Quels fourmillements dans les mains, les jambes, dans l'esprit, que la lecture de ce livre épique.
L'esthétisme des phrases, où s'entremêlent les mots plus savoureux les uns que les autres : hallali, volcelest, rembucher et tant d'autres. On suit les fuites en avant du gibier, les sangliers, les cerfs, la harde en déroute, les branches basses cinglent nos jambes. le souffle court par la déroute face à la meute déchaînée de chiens que les meneurs excitent et incitent à la capture.
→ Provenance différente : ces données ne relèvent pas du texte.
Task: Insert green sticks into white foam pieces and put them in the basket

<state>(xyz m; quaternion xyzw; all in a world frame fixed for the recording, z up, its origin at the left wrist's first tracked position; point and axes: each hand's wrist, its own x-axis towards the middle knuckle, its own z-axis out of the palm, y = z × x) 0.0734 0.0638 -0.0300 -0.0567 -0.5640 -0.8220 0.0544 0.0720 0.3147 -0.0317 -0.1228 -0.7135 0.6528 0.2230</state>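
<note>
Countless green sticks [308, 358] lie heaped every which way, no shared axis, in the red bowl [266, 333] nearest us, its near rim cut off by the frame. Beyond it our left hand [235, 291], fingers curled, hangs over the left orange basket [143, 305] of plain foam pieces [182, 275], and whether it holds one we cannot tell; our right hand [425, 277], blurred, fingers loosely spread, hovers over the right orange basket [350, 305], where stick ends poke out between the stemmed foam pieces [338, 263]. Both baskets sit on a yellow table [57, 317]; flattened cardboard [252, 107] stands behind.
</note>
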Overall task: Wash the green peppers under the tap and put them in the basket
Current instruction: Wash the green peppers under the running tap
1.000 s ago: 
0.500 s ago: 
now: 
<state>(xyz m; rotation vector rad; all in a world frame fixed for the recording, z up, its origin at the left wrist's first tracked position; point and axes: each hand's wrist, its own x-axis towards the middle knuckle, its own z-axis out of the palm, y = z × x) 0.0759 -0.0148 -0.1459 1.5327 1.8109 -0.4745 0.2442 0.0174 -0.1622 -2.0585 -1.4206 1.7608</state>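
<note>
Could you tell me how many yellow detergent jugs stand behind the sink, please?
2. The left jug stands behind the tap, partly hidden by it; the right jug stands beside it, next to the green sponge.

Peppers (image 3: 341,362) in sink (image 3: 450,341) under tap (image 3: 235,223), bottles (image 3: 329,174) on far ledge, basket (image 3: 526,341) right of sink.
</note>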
La beauté de la forêt, la cathédrale végétale ou évoluent la harde, et l'animal royal le cerf rouge, sacré& par l'homme, dont les aventures passionent le lecteur. Son enfance, sa captivité, sa chasse avec l'héroisme et l'intelligence de son être sauvage. Un livre païen dans son ode à la forêt gauloise, les hommes-chasseurs vivent à l'orée, les seuls humains qui travaillent la terre sont relégués au delà de la frontière de ronces et d'humus, ils cultivent le blé dans la plaine, se sont des hommes civilisés. Les chasseurs vivent à même la paille, s'éclairent à la bougie, vivent pour la chasse, en symbiose, amoureusement mêlés avec leurs chiens. Roman de chasse, mais où le sang est absent, pas de carnage sanguinolant, sauf à deux ou trois reprises, le but n'est pas là. L'ultime moment, se passe dans le regard que la bête et l'homme échangent. Il me revient, toute proportion gardée cette chanson de Michel Delpech, " le Chasseur" et cette phrase " Avec mon fusil à la main, au fond de moi je me sentais un peu coupable ".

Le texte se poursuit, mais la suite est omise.